An Example Of A Real Time Forex Currency Visualization

Today, we’re going to talk about real time Forex. We are always on the lookout for good examples of real time visualizations that can eventually become Streamdata.io driven tooling, developing a design catalog of real time web components. Whenever we come across an interesting visualization out in the wild, we catalog them and showcase them here on the blog–even if it isn’t driven by Streamdata.io. This way we can actively build a loose catalog of interesting examples, which we can tag, and then work from when it comes to developing our own official catalog of useful, real time, streaming data driven visualizations.

Our example comes from the market data provider 1Forge, who has a pretty attractive real time Forex currency dashboard, showing the ups and downs in the currency market. Providing a pretty interesting real time example of how to visualize currency fluctuations in the market(s).

Real Time Forex currency visualization with 1Forge API

I believe (not confirmed) they are driving their real time Forex currency dashboard using their websockets APIs, which is totally an overkill in this context. Websockets is really only needed when there is truly bi-directional traffic, and in this case you only need the one-way updates to change the values in the currency visualization. This is a perfect situation for Server-Sent Events (SSE), and of course, Streamdata.io.

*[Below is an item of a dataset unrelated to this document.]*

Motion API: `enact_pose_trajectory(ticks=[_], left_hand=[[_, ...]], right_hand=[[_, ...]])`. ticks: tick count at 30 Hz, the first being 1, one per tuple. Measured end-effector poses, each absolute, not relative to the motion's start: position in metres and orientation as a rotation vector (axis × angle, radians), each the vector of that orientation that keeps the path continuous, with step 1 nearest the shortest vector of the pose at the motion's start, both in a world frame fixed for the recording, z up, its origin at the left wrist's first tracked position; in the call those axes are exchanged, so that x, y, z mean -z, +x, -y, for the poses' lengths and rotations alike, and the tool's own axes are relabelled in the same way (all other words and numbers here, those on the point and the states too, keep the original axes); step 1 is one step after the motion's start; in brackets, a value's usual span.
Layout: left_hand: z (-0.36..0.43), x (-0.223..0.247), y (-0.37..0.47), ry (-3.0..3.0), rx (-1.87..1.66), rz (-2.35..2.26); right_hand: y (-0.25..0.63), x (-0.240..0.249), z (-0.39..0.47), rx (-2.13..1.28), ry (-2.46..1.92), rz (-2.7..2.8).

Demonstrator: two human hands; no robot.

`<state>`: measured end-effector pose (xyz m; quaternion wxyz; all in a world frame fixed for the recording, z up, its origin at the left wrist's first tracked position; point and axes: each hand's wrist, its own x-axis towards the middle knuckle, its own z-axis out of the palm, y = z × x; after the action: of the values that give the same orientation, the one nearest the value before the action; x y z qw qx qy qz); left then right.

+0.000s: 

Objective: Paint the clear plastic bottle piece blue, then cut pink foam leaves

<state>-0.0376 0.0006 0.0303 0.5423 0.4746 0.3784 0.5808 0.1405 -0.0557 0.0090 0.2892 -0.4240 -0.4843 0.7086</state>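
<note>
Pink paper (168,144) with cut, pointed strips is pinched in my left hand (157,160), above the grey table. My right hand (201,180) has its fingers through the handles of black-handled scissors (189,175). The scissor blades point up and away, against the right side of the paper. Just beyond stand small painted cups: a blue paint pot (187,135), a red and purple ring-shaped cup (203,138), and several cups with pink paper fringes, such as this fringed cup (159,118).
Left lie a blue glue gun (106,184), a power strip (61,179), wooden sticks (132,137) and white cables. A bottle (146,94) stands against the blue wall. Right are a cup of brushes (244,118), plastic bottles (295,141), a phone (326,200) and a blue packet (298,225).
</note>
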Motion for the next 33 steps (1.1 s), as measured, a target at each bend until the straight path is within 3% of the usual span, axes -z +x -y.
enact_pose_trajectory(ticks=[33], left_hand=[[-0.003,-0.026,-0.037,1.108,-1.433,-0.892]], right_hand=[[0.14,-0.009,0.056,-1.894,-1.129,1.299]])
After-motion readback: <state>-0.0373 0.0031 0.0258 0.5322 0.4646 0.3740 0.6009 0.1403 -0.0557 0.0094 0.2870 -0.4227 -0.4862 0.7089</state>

To achieve this same functionality with Streamdata.io, all you have to do is proxy the 1Forge currency conversion API using our proxy, and you can wire up the same dashboard visualization with data sent using SSE, and updated with JSON Patch.

Developers using websockets for one-way use cases is fairly common, because there is a lack of awareness around Server-Sent Events (SSE). Websockets has just received more PR and evangelism around the technology, but in reality SSE is a more efficient way to go when you are just needing one-way streams of data.  Now that we have showcased 1Forge’s currency dashboard here on the blog, we’ll tag it, and add it for development and eventually inclusion as an official Streamdata.io solution. If you’d like to do the work for us, feel free to to publish your work to Github, and share with our team. We’ll be happy to do a write-up here on the blog and showcase your work.  We don’t always have the resources needed to deliver every implementation we’d like, and we are happy to showcase anyone in our developer community who’d like to step up with an assist.